> WORK REQUEST
Search the entries for the word "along" and copy each line that has it.

── RECORDS PROVIDED ──

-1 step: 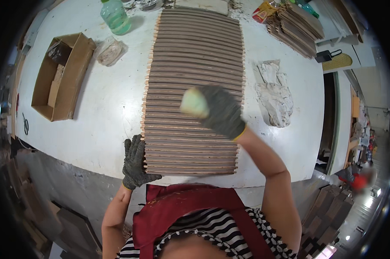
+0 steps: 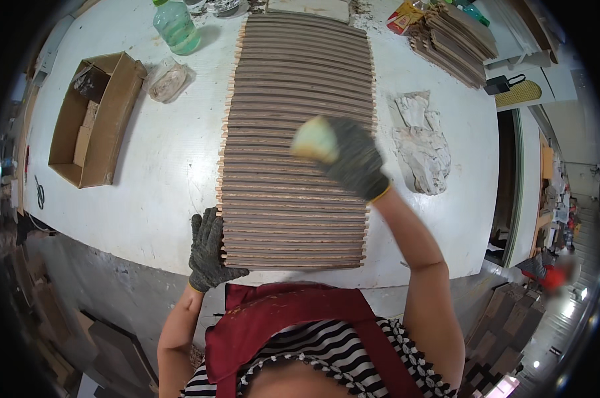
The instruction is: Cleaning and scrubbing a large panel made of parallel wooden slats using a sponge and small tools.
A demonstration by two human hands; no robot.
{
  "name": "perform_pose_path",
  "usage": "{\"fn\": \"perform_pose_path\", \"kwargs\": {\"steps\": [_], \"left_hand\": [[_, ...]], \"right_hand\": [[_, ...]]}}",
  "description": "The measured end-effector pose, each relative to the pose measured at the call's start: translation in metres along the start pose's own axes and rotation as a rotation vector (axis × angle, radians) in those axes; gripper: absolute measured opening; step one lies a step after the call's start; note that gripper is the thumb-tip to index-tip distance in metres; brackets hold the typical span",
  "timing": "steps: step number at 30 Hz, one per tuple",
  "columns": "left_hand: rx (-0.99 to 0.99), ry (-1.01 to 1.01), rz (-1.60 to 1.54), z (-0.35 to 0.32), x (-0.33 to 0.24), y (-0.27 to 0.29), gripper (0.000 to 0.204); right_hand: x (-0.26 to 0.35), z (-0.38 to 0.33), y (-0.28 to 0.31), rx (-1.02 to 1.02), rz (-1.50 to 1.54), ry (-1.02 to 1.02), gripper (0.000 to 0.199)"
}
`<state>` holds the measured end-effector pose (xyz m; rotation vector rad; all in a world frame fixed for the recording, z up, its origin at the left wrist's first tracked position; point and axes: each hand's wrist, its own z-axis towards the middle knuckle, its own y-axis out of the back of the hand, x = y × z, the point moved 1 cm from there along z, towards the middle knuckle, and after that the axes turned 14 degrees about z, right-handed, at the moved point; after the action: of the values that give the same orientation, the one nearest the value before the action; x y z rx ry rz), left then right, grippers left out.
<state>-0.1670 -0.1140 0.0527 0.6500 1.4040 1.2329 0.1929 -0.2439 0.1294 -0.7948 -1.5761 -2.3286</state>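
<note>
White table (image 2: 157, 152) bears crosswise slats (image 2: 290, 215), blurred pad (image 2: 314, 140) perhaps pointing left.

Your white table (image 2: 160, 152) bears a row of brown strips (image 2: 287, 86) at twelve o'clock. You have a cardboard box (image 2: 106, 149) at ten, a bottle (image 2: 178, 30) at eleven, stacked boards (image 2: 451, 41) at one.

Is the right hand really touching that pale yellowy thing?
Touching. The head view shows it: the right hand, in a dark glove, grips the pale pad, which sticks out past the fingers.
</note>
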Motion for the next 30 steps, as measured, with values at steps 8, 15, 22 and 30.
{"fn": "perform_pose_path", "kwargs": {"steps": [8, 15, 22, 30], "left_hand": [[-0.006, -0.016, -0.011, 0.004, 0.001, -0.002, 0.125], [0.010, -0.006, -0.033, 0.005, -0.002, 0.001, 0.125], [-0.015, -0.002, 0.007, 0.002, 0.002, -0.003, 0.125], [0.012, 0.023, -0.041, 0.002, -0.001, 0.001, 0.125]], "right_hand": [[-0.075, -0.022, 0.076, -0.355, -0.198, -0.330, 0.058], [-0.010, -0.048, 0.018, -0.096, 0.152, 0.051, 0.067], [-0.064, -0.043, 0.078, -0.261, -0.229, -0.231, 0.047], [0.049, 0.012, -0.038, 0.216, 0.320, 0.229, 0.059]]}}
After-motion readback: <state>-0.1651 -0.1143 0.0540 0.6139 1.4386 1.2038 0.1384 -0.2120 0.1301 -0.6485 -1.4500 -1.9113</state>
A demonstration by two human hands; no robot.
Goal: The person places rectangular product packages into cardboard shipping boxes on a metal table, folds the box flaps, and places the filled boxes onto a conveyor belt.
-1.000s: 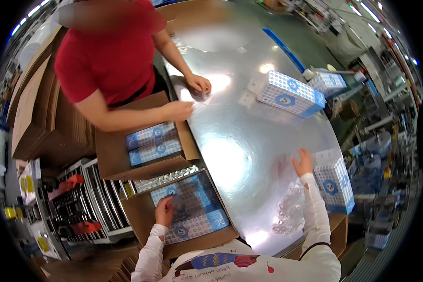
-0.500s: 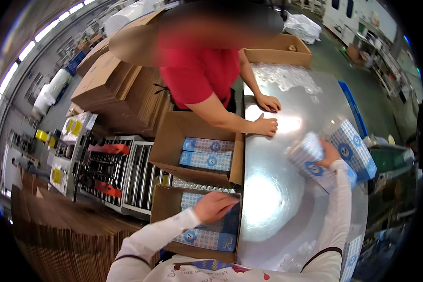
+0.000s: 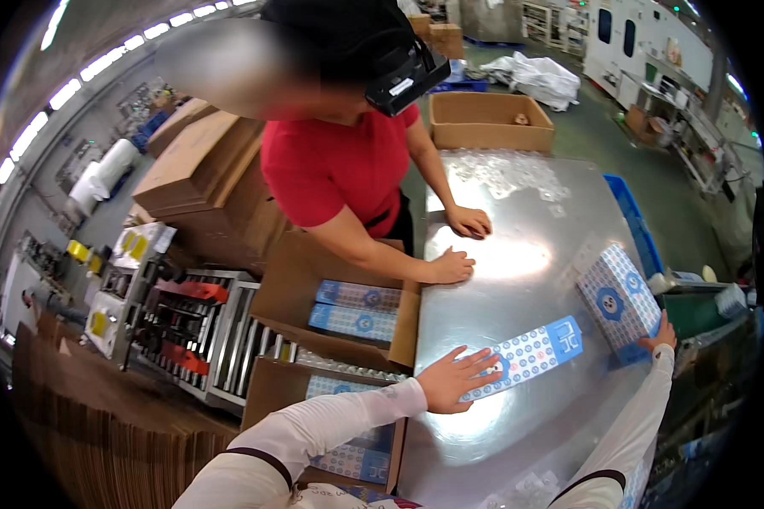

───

> WRITTEN SOLUTION
  "description": "The measured end-effector pose, each relative to the pose measured at the call's start: translation in metres along the start pose's own axes and rotation as a rotation vector (axis × angle, radians) in those axes; gripper: absolute measured opening; step one lies a step after the call's start; note that gripper is the thumb-tip to index-tip distance in metres; brackets hold the typical span",
`<state>` holds the measured end-effector pose (xyz m; rotation vector rad; all in a world frame fixed for the recording, z up, its origin at the left wrist's first tracked position; point and axes: each hand's wrist, its own z-axis towards the middle knuckle, its own y-axis out of the back of the hand, x = y × z, the point moved 1 cm from there along z, towards the middle knuckle, and after that the axes turned 14 degrees about z, right-handed, at the moved point; after the action: of the values that give the same orientation, the one nearest the value before the action; x y z rx ry rz), left then right, grippers left out.

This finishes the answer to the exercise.